Enfin, qu’est-ce que la souveraineté aujourd’hui, quand on songe que nous l’avons bradée et continuons de le faire, pour reprendre le philosophe camerounais Eboussi Boulaga ? Hier, aux mains exclusives de l’ancienne puissance coloniale belge, la réalité du pouvoir est aujourd’hui dans celles des bailleurs de fonds, des investisseurs, des « ajusteurs structurels », des réseaux de trafiquants d’armes, des corrupteurs et des « détourneurs » des deniers publics.

« Diabolisation de l’adversaire »

L’évaluation de la situation politique et de la capacité d’action, la détermination du moment opportun pour lancer une réforme, exigent que l’on tienne compte des attentes dominantes dans la société. Or, aujourd’hui, le défi pour le Congo comme Etat-nation est ailleurs. Même ceux qui ont déjà annoncé leur candidature à l’élection présidentielle à venir dans deux ans et demi, faisant ainsi montre d’un génie exceptionnel d’anticipation parmi les politiques congolais, en sont sans doute conscients. Le recours aux vieilles techniques de personnalisation et de diabolisation de l’adversaire, de l’amalgame et de la division est une sinistre diversion.

Les attentes vitales des Congolais sont la sécurité dans l’est, où de paisibles citoyens sont égorgés comme du gibier, la fin de la précarité généralisée, les soins médicaux, la justice dans la distribution du produit social. Ne sont-elles pas les obligations inaliénables d’un Etat qui se préoccupe de ses citoyens, celles par lesquelles il assure au quotidien son autorité, se fait aimer et respecter, même par d’autres Etats ? Les manquements à ces droits consacrés par la Déclaration universelle des droits humains poussent ceux qui sont lésés au désespoir et, par la suite, à la destruction, voire à la déloyauté.

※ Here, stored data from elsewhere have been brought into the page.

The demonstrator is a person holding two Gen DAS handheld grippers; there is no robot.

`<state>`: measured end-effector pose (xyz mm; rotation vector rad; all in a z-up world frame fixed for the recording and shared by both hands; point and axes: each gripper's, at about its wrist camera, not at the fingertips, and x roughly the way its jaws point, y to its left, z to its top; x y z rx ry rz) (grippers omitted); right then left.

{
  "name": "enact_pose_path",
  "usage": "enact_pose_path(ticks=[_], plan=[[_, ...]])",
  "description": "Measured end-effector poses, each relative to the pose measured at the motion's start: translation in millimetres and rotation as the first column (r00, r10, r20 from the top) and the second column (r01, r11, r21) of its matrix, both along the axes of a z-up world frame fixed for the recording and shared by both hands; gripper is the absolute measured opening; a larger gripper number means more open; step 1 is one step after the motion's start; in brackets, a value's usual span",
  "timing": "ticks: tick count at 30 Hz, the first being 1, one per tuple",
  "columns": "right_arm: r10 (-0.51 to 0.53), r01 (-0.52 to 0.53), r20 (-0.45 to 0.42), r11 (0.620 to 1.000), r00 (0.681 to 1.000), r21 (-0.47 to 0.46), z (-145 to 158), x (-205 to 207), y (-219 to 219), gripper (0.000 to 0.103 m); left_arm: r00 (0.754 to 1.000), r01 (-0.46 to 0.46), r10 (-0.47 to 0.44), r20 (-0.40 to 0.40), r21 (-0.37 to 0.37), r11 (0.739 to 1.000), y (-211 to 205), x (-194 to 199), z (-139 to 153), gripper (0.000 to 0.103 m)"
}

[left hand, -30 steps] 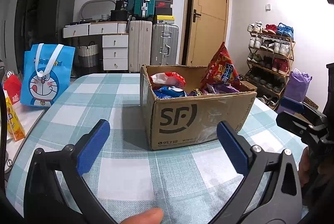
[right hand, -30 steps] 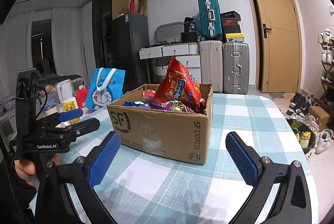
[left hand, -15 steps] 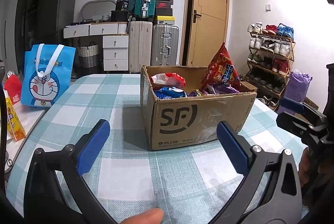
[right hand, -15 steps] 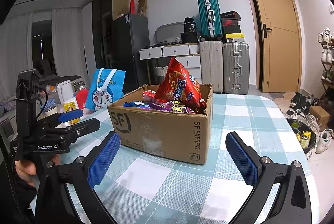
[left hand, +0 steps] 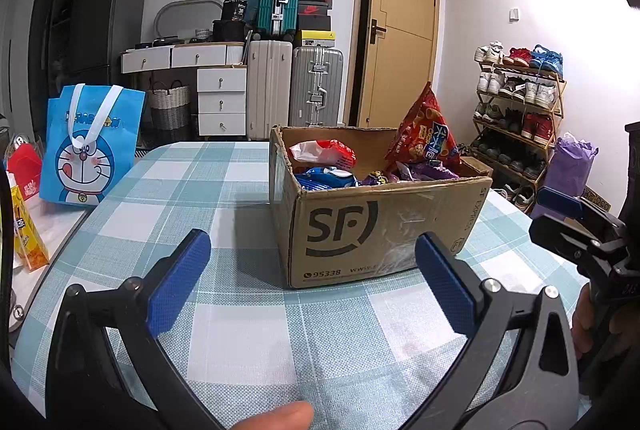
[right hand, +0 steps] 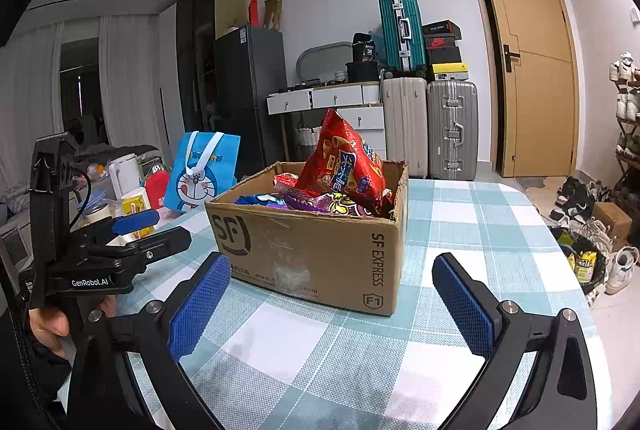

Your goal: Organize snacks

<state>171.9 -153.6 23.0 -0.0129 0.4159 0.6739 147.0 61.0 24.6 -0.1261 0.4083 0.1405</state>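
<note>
An open brown cardboard box (left hand: 380, 226) (right hand: 316, 250) stands on the checked tablecloth, holding several snack bags. A tall red chip bag (left hand: 424, 133) (right hand: 344, 161) sticks up at its far right; a red-white bag (left hand: 324, 153), a blue bag (left hand: 328, 177) and purple packets (right hand: 332, 201) lie lower inside. My left gripper (left hand: 312, 286) hovers open in front of the box with nothing between its blue pads. My right gripper (right hand: 330, 306) is open too, near the box's right front corner, and it shows at the right edge of the left wrist view (left hand: 580, 226).
A blue cartoon tote bag (left hand: 90, 145) stands at the table's left edge beside a red carton (left hand: 24, 165) and a yellow packet (left hand: 26, 230). Suitcases (left hand: 296, 85), drawers and a door stand behind; a shoe rack (left hand: 516, 109) is right. The checked table (left hand: 240, 330) lies under both grippers.
</note>
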Motion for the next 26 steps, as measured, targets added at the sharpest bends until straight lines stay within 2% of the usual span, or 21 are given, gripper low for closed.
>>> enact_pose_path(ticks=[26], plan=[[0.000,0.000,0.000,1.000,1.000,-0.001,0.1,-0.1,0.3,0.103,1.000,-0.001,0.001,0.008,-0.007,1.000,2.9,-0.5,-0.1,0.102]])
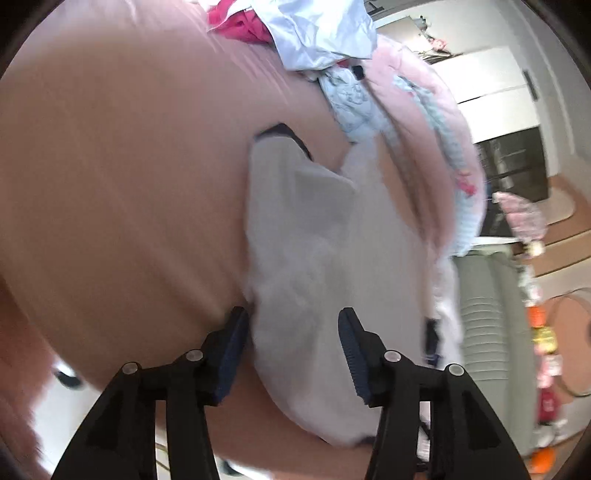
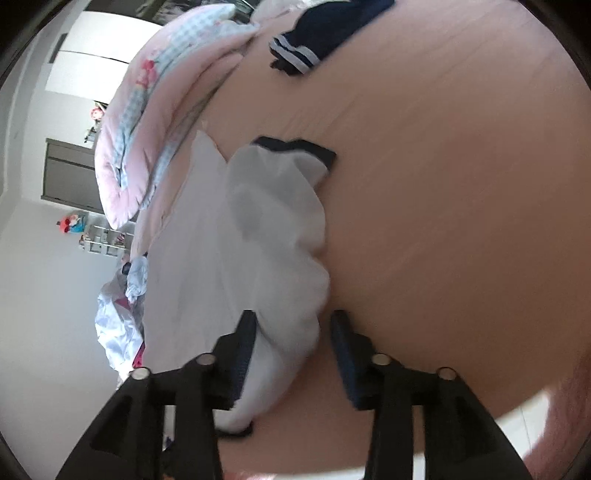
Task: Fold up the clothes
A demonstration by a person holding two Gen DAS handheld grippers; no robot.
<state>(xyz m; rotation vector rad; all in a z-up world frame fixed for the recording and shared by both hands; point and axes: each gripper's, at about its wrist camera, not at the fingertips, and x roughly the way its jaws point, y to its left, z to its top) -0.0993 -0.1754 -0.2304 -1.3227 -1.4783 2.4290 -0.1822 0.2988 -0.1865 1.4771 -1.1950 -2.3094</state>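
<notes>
A white garment with dark navy trim [image 1: 314, 236] lies bunched on a bed covered by a peach-pink sheet [image 1: 122, 166], filling the middle of both wrist views. Both pictures are blurred.

The left claw [image 1: 293, 347] is released — its jaws stand apart with the near hem of the garment between them, and no pad visibly presses the cloth. The right claw [image 2: 291, 350] is likewise released: its left finger lies against the white cloth, its right finger over bare sheet.

Risk, as a judgement: the cloth is heaped rather than flat, so closing here could pinch several layers, or the bed sheet as well, and drag the fold crooked.

Only the left view shows a heap of light blue and magenta clothes [image 1: 295, 29] at twelve o'clock and a grey sofa [image 1: 487, 317] at three o'clock. Only the right view shows a navy garment with white stripes [image 2: 317, 33] at twelve o'clock. A pink and blue checked quilt [image 2: 147, 122] sits at ten o'clock there.
</notes>
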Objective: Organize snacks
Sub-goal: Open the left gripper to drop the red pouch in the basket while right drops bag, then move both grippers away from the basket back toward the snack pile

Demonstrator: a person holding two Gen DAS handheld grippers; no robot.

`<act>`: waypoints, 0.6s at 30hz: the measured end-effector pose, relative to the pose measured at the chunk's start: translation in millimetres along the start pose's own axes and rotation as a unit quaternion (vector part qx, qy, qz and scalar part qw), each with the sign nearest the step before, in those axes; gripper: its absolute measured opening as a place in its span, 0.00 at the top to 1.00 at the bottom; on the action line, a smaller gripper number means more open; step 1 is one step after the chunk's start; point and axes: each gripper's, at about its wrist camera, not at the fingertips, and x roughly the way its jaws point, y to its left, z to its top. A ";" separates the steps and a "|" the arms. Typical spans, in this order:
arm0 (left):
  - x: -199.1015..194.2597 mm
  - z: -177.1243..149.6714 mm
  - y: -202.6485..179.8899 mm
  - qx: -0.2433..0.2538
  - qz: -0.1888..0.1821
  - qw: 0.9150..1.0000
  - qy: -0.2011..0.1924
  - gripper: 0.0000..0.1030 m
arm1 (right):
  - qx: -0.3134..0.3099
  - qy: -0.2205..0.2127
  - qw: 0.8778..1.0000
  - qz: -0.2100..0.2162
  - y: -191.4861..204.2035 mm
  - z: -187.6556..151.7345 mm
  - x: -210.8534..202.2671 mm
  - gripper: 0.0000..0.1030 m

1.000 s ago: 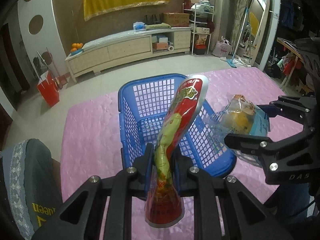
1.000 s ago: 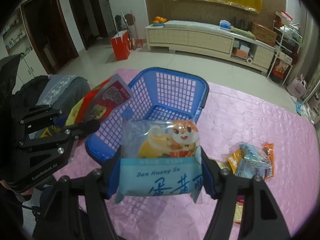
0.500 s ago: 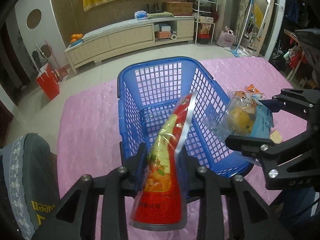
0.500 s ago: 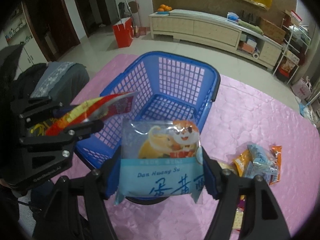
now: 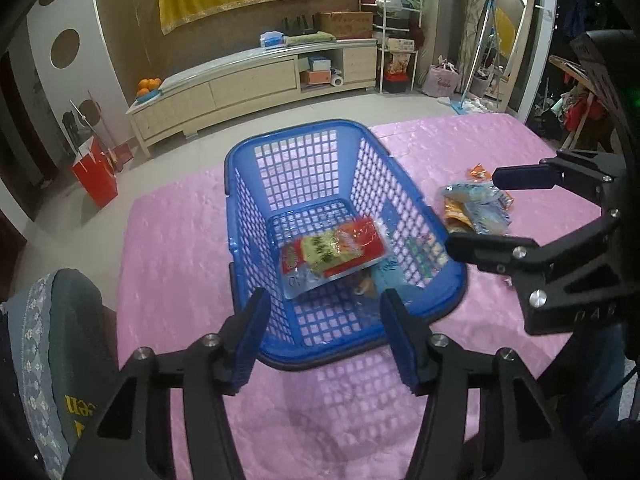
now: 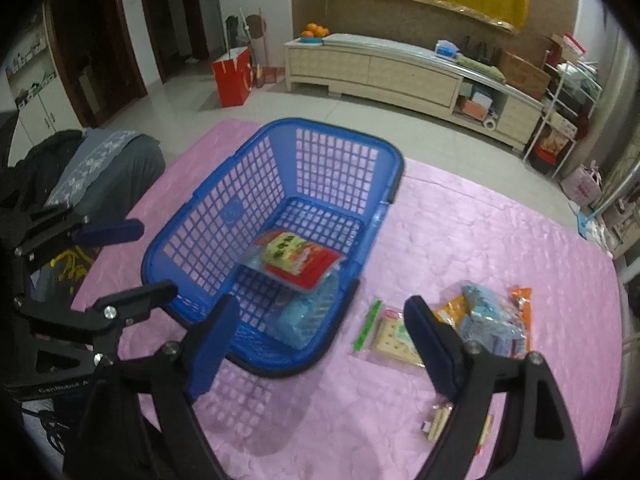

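Note:
A blue plastic basket (image 5: pixel 296 168) (image 6: pixel 256 184) stands on the pink cloth. Inside it a red and yellow snack packet (image 5: pixel 336 252) (image 6: pixel 298 260) lies tilted on top of a pale blue packet (image 5: pixel 390 276) (image 6: pixel 304 316). My left gripper (image 5: pixel 326 298) (image 6: pixel 156 258) hovers over the basket's near rim. Its jaws are opening and nothing is between the pads. My right gripper (image 6: pixel 322 302) (image 5: pixel 472 212) hangs at the basket's near right corner, jaws also opening and empty. To the right of the basket lies a pile of loose snacks (image 6: pixel 488 320) (image 5: pixel 476 208).
A cracker packet (image 6: pixel 394 338), a green stick (image 6: pixel 367 330) and small packets (image 6: pixel 436 424) lie on the pink cloth (image 5: pixel 180 240) by the pile. A chair draped with dark clothing (image 5: pixel 52 340) stands at the table's left edge. A red bag (image 5: pixel 96 176) stands on the floor beyond.
Both grippers have let go of their packets. The red packet and the pale blue one now lie in the basket, and both pairs of jaws stand wider apart.

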 end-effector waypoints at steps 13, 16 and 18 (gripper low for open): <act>-35.3 -8.4 -52.3 0.003 -0.005 1.000 -0.024 0.37 | 0.039 -0.017 0.999 -0.015 -25.0 -42.0 -51.8 0.15; -36.7 -10.1 -64.8 -0.004 -0.017 1.000 -0.025 0.37 | 0.051 -0.018 0.998 -0.018 -35.3 -53.6 -58.9 0.15; -36.5 -9.5 -70.2 -0.012 -0.021 0.999 -0.027 0.37 | 0.058 -0.021 0.998 -0.022 -42.3 -59.3 -64.8 0.15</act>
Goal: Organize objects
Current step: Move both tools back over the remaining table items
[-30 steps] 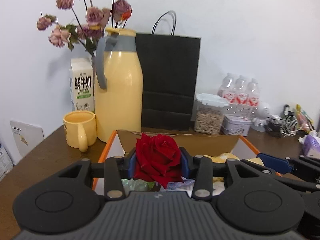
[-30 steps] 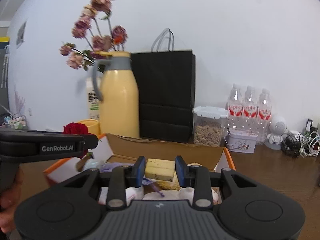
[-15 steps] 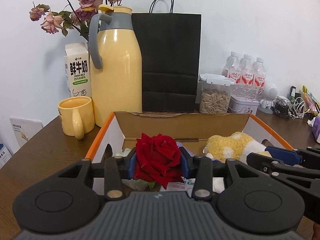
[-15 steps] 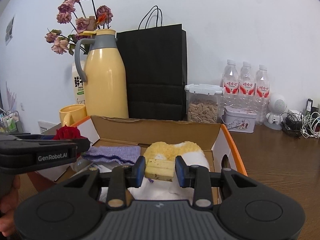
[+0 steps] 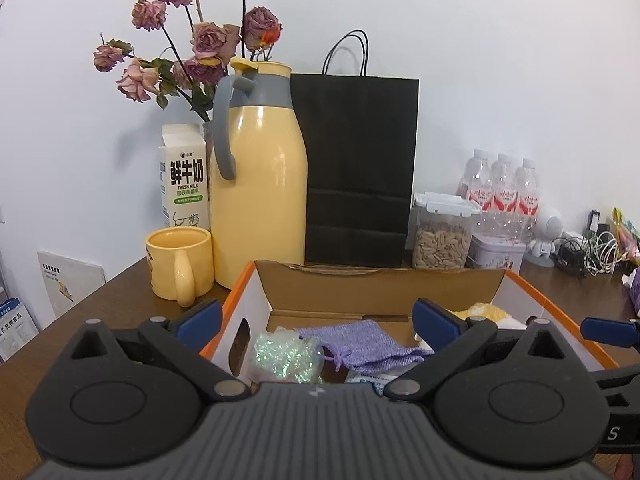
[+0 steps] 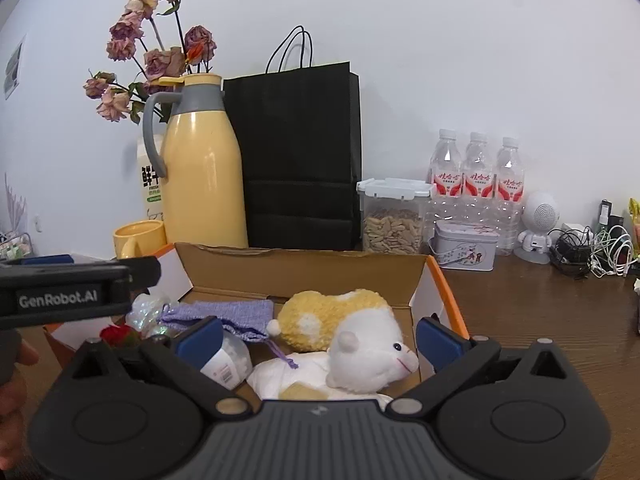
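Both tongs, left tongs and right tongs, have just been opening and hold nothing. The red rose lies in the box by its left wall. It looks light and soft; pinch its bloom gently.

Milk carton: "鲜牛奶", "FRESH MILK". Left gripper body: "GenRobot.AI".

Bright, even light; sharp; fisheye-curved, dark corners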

Les sages sont ceux qui tirent les leçons du passé, du leur comme de celui des autres. Il y a déjà eu « l’ivoirité », ce concept forgé en Côte d’Ivoire préconisant de réserver aux « Ivoiriens de souche » la préférence pour l’emploi ou les élections. Ses fruits sont connus. Ils ne sont pas enviables.

Les Etats ont à leur disposition des outils pour cultiver la loyauté, le sens de l’appartenance, et donner tout le nécessaire pour participer sincèrement à la gestion de la cité, de ce qu’on a en commun. Un de ces outils est à coup sûr l’éducation. Le devoir suprême d’une communauté qui s’organise pour durer dans l’histoire et transmettre l’humanité, les raisons de vivre, le sens de l’existence, c’est d’éduquer. L’éducation, disait Eboussi, est le lieu où une communauté humaine prend conscience d’elle-même. C’est là qu’elle se définit, déclare ses valeurs (donc ses interdits), sa conception d’elle-même, de l’homme et de son accomplissement.

Cela n’a-t-il pas à voir avec la souveraineté ? N’est-ce pas là qu’il faut agir en nous rappelant que « c’est la cité qui fait l’homme » ? Sans cela, l’Etat congolais risque de jouer le jeu des particularismes tribaux. Si nous sommes « entrés » en Etat, c’est parce que nous y trouvons ce que nos particularismes tribaux ou ethniques, dans leurs limites, ne peuvent nous offrir.

Kasereka Kavwahirehi est professeur de littératures francophones à l’Université d’Ottawa. Il est l’auteur de l’essai Politiques de la critique. Essai sur les limites et la réinvention de la critique francophone, éd. Hermann (2021).